Brief ::
Retype the whole listing that follows so that it matches the original exactly.

Available data ::
= = = =
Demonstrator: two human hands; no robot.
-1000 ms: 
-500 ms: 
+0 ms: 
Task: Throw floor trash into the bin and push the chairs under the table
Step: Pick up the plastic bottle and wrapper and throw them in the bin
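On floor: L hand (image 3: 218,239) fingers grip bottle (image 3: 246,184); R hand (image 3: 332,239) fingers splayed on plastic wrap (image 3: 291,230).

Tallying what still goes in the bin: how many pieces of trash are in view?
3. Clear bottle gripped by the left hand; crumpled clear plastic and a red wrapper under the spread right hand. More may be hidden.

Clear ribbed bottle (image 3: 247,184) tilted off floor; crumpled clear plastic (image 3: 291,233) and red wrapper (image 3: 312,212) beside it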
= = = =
Task result ::
Demonstrator: two human hands; no robot.
-1000 ms: 
-500 ms: 
+0 ms: 
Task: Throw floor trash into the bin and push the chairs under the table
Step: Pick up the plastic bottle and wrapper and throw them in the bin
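On floor: L hand (image 3: 218,239) fingers grip bottle (image 3: 246,184); R hand (image 3: 332,239) fingers splayed on plastic wrap (image 3: 291,230).

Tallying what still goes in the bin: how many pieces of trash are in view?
3. Clear bottle gripped by the left hand; crumpled clear plastic and a red wrapper under the spread right hand. More may be hidden.

Clear ribbed bottle (image 3: 247,184) tilted off floor; crumpled clear plastic (image 3: 291,233) and red wrapper (image 3: 312,212) beside it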

This completes the answer to the exercise.